◆ EXERCISE
After finding the line containing "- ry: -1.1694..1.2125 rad" below, please output that line and each following one through the line containing "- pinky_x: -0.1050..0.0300", exactly as written.

*****

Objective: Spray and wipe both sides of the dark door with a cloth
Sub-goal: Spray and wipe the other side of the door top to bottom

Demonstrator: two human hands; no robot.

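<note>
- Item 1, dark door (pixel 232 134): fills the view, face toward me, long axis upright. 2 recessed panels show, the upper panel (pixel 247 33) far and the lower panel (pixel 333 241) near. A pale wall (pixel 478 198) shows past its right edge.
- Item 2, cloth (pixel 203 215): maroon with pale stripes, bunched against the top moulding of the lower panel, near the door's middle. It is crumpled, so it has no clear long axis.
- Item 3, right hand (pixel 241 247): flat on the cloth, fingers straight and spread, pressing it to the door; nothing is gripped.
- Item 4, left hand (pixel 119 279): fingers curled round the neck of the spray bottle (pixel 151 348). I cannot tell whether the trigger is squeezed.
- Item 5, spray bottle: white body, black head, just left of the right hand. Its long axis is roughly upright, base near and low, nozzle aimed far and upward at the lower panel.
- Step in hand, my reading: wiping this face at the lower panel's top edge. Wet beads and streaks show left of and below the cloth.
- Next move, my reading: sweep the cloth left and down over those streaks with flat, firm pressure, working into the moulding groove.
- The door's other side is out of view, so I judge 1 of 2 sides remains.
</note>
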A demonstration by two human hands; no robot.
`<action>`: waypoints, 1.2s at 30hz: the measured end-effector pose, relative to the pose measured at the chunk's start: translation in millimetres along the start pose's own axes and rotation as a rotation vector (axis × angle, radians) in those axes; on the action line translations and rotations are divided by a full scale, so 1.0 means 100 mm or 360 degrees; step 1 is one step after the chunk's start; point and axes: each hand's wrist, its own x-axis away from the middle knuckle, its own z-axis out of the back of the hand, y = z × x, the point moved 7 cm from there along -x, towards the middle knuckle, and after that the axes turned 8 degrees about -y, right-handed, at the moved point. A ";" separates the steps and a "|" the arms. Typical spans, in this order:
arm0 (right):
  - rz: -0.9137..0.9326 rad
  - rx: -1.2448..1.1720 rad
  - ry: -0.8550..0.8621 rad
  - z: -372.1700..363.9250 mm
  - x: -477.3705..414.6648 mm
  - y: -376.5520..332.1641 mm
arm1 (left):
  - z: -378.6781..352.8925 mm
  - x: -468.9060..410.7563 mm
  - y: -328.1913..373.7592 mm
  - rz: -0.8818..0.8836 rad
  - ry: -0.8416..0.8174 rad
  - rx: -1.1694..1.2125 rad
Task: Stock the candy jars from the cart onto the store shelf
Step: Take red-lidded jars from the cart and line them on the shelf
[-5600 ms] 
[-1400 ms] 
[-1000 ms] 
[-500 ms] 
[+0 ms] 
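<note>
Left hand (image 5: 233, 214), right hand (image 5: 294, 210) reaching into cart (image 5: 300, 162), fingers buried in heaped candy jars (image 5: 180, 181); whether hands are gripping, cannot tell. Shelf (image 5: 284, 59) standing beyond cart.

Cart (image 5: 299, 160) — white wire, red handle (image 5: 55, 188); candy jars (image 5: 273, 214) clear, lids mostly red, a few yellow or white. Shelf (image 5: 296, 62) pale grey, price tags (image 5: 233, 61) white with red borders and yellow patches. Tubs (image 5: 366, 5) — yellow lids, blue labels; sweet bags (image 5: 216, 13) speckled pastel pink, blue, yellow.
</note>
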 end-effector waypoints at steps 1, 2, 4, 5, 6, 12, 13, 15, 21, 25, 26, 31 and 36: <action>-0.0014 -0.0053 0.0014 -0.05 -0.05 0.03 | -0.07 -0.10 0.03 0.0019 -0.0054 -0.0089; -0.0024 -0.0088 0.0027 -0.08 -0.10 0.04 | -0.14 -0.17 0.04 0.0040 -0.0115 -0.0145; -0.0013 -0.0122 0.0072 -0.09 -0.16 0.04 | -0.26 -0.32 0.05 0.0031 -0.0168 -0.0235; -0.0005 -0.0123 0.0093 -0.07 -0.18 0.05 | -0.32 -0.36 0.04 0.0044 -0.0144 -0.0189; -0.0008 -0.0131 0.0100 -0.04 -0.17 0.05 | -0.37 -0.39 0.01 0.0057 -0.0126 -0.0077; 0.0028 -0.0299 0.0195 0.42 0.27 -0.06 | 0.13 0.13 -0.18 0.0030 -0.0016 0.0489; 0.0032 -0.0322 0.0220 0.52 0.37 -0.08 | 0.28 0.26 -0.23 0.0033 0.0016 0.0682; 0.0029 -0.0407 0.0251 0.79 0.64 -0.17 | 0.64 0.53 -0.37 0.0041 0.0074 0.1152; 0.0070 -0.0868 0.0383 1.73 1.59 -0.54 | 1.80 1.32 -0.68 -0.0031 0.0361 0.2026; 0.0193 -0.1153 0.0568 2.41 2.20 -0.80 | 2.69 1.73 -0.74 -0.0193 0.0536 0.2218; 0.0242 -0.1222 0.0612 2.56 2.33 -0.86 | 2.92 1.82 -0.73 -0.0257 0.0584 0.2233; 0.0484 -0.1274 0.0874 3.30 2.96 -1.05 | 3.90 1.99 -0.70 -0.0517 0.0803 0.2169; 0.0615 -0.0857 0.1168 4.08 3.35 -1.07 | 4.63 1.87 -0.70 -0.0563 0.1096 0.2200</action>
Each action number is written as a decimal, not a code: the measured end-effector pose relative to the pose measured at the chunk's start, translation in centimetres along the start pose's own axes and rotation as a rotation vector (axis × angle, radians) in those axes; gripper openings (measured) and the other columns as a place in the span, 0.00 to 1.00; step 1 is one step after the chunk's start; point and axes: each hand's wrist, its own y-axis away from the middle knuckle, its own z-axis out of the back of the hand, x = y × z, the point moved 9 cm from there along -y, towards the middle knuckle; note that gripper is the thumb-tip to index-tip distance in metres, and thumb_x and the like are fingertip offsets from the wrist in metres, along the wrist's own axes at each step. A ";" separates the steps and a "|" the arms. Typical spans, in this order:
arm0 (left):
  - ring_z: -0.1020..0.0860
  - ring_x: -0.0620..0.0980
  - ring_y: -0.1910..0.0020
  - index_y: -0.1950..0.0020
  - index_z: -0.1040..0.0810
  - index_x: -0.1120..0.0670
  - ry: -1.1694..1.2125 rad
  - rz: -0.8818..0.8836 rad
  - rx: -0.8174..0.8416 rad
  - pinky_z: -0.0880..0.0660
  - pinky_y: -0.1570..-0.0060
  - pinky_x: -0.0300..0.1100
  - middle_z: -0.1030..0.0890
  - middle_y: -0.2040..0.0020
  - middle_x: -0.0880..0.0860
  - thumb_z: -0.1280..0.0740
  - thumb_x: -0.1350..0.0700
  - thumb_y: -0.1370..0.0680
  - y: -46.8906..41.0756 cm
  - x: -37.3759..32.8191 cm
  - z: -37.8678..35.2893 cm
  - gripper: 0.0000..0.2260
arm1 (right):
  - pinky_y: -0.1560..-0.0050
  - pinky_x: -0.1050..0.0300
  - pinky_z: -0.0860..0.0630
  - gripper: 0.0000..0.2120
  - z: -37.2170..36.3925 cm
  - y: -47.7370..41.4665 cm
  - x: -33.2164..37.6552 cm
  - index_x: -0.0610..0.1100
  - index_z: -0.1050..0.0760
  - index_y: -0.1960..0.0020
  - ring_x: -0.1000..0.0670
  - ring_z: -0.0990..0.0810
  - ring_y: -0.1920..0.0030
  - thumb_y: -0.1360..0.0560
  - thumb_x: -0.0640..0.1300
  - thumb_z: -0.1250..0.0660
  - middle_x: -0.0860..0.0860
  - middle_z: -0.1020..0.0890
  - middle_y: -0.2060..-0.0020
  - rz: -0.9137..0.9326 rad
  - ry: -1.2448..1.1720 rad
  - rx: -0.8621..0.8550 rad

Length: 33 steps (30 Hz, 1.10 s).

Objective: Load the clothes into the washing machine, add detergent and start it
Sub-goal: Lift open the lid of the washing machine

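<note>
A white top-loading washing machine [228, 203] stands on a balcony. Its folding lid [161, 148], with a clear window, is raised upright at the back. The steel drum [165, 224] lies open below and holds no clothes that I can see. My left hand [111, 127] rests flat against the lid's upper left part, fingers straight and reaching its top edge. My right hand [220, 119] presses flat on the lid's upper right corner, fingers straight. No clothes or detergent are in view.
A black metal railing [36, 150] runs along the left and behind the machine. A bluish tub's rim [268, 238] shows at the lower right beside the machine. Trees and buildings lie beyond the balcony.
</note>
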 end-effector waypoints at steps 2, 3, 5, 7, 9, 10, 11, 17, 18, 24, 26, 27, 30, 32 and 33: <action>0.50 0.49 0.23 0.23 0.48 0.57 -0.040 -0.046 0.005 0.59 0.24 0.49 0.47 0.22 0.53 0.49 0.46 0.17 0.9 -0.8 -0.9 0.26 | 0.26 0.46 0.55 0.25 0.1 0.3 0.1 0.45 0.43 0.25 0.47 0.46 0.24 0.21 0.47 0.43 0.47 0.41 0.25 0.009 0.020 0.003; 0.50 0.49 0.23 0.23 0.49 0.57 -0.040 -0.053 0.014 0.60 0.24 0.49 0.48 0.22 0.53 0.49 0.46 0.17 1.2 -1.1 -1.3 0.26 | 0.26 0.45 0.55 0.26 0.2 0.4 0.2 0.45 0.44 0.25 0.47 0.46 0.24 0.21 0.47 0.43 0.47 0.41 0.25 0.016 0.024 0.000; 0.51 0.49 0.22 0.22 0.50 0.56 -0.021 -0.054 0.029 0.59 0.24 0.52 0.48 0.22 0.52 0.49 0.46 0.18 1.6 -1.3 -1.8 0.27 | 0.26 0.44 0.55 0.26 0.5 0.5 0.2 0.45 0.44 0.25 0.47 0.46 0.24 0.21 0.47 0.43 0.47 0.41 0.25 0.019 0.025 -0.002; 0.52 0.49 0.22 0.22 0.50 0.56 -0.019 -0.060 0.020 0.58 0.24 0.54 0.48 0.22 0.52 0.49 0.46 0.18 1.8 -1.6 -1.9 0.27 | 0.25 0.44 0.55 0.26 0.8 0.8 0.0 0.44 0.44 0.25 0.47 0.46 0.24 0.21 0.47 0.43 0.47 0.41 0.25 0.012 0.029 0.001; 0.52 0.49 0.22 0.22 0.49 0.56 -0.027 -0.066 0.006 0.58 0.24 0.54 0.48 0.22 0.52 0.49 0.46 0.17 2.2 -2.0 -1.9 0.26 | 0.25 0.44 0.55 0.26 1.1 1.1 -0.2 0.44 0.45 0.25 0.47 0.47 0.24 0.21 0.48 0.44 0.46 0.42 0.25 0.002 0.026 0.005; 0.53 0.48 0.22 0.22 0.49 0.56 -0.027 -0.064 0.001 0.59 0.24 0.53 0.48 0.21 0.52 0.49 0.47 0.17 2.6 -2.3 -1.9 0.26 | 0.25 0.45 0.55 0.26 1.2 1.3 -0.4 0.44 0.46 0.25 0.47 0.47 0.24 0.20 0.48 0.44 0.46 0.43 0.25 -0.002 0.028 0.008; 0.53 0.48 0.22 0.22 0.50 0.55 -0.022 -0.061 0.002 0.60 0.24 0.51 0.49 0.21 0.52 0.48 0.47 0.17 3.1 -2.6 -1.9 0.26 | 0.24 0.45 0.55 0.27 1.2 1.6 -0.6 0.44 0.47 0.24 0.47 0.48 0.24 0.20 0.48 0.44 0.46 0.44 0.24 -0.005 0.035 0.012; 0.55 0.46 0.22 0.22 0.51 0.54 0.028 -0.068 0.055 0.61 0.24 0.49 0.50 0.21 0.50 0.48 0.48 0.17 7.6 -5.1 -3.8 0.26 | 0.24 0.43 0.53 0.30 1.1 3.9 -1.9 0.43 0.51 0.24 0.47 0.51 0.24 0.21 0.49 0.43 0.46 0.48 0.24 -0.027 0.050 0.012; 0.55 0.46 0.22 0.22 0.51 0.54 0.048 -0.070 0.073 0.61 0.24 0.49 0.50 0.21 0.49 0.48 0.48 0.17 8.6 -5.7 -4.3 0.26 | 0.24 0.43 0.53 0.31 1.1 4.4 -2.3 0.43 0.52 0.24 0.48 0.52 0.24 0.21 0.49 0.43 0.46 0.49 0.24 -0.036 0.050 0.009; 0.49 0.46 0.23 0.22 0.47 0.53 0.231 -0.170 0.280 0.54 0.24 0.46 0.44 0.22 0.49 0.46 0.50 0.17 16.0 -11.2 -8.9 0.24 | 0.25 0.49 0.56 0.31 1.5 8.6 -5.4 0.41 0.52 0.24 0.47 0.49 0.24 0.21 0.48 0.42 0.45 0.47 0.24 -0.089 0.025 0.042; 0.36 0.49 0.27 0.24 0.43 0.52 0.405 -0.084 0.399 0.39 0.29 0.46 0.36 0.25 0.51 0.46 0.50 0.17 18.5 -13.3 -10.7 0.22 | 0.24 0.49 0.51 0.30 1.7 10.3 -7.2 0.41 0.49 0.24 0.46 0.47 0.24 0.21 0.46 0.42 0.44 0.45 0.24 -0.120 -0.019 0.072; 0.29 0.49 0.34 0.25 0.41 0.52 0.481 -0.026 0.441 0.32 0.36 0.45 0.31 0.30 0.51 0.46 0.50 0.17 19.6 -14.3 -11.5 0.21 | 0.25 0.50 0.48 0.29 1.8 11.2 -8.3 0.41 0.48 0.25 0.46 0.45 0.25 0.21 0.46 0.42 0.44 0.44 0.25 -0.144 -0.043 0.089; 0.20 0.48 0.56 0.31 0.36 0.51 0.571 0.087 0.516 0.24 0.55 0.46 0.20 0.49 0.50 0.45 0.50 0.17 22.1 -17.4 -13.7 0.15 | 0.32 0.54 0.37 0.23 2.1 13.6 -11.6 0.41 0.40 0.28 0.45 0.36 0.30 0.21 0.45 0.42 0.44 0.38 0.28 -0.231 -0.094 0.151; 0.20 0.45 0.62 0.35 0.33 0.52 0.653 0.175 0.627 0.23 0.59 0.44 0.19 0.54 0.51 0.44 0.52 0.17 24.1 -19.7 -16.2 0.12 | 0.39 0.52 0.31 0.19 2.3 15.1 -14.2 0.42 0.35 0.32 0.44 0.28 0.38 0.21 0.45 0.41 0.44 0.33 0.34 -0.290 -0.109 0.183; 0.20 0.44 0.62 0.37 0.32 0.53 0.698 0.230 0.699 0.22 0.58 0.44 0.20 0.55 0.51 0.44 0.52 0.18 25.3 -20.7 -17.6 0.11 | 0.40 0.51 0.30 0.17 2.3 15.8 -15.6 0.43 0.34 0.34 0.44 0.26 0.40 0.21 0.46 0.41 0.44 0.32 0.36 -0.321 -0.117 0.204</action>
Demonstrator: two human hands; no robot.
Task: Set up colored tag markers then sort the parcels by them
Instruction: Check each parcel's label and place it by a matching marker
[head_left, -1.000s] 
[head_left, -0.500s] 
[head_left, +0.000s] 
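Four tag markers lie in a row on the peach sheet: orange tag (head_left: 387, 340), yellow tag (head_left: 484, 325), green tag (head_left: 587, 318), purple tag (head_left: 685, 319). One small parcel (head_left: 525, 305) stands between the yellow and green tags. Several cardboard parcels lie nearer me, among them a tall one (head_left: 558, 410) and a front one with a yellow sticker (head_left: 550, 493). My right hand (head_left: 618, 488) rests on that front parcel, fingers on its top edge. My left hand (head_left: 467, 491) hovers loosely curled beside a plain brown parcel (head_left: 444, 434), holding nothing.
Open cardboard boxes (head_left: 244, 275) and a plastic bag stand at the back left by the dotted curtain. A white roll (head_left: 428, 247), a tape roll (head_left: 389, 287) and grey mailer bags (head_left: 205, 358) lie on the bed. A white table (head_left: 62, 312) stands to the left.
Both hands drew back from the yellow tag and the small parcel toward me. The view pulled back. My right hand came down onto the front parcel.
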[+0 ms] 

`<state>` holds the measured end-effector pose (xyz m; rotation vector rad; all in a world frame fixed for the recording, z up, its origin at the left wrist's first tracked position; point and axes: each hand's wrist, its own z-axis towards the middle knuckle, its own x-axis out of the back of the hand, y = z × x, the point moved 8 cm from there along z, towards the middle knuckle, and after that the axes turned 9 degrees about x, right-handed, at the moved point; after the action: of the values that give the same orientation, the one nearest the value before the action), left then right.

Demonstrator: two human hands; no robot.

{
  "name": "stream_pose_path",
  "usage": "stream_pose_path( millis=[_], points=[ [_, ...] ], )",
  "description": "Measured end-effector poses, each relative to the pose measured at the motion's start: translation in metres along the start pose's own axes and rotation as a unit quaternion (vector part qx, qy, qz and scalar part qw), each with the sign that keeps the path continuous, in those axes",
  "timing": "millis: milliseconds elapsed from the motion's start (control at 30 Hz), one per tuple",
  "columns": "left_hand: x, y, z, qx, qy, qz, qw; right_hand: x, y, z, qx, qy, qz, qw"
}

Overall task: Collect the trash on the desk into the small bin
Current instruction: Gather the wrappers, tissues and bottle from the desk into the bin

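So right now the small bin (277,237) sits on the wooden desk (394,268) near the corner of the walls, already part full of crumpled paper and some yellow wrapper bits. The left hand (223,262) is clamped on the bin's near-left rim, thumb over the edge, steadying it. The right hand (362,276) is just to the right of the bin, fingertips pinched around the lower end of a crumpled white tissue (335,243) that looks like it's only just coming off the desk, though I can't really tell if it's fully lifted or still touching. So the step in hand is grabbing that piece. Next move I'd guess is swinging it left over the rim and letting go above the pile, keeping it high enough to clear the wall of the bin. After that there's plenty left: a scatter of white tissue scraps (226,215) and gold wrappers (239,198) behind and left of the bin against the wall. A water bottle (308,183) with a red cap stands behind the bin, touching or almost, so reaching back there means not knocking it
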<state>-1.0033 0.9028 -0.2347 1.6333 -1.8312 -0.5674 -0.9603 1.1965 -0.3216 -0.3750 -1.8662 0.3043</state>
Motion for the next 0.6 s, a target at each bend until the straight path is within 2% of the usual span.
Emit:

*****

◆ EXERCISE RESULT
  - ry: -1.1694..1.2125 rad
  - rz: -0.8818..0.8836 rad
  - rx: -0.8174..0.8416 rad
  - pinky_z: -0.0880..0.0660
  - pinky_y: -0.1570..-0.0060
  - pinky_x: -0.0300..0.1100
  - middle_z: -0.1030..0.0890
  - middle_y: -0.2040..0.0020
  - middle_x: -0.0880..0.0860
  - thumb_z: -0.1280..0.0740
  - thumb_x: -0.1350..0.0700
  - thumb_y: -0.1370..0.0680
  - y: -46.8906..41.0756 cm
  - x: -37.3759..32.8191 cm
  - z: -37.8678..35.2893 cm
  - gripper: 0.0000..0.2260
arm1 (right):
  - pinky_y: -0.1560..-0.0050
  - pinky_x: -0.1050..0.0300

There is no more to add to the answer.